- **TASK BRIEF**
What lines in the listing below hold the string "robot"? Please copy them out.

- **DATA FOR THE TASK**

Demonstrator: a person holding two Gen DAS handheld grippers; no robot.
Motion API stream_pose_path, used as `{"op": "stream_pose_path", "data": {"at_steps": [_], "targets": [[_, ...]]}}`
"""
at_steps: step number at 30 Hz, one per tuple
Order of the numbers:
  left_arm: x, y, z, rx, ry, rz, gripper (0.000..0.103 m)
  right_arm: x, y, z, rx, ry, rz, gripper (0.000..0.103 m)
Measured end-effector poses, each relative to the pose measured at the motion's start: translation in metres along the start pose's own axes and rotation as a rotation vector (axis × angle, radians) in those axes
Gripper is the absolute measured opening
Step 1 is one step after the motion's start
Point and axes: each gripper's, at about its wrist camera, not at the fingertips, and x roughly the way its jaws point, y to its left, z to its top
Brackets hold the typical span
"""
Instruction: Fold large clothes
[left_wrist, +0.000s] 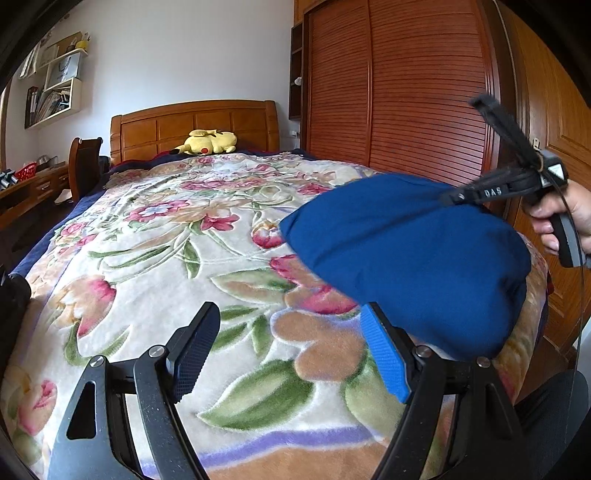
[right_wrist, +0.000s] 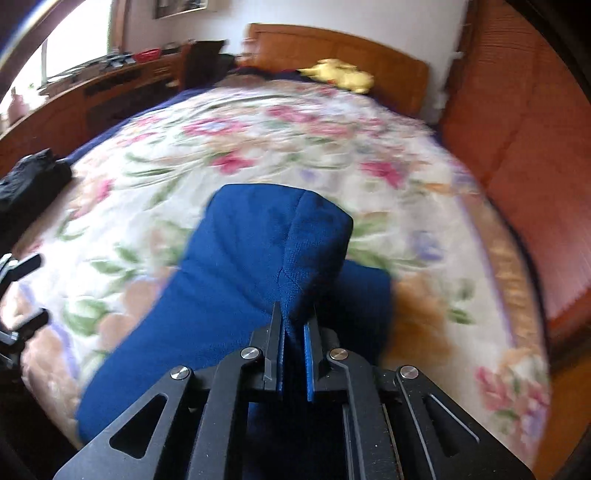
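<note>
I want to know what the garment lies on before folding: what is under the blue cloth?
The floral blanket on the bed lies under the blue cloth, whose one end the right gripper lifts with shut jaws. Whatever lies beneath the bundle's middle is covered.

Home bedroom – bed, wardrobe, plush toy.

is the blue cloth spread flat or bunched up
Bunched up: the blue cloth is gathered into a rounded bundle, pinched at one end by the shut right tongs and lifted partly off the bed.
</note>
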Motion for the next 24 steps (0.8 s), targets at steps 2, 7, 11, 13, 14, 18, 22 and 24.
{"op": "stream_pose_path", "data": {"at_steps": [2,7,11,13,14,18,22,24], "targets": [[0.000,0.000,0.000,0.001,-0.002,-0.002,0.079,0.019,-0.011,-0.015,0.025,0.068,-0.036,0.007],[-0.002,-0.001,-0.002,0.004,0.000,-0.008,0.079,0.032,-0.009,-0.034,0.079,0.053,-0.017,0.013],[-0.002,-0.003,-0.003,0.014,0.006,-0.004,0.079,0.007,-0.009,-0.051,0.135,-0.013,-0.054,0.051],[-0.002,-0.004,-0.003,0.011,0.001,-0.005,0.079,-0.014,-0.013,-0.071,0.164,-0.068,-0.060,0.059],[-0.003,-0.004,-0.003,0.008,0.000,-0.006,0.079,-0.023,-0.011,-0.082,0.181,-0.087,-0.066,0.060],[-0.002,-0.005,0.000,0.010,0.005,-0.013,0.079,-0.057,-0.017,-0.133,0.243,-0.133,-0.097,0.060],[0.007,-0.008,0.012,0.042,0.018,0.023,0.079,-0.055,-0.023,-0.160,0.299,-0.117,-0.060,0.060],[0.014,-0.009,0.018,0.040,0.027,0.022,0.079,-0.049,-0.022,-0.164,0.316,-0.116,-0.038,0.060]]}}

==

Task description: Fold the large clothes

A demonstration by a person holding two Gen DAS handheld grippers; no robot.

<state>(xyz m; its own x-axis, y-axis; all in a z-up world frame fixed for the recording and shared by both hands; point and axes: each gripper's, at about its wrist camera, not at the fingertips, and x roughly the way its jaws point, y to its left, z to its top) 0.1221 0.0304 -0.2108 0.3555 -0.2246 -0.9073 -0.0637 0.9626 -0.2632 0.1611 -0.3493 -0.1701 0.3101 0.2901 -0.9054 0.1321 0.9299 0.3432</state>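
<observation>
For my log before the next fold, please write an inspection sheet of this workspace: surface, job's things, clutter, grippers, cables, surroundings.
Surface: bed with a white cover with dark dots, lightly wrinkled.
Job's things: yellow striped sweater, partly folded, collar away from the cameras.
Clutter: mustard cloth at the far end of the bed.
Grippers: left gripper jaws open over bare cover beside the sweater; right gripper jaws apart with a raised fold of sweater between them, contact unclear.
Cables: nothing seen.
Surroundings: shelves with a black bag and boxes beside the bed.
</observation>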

- **THE COMPLETED TASK**
Demonstrator: a person holding two Gen DAS handheld grippers; no robot.
A demonstration by a person holding two Gen DAS handheld grippers; no robot.

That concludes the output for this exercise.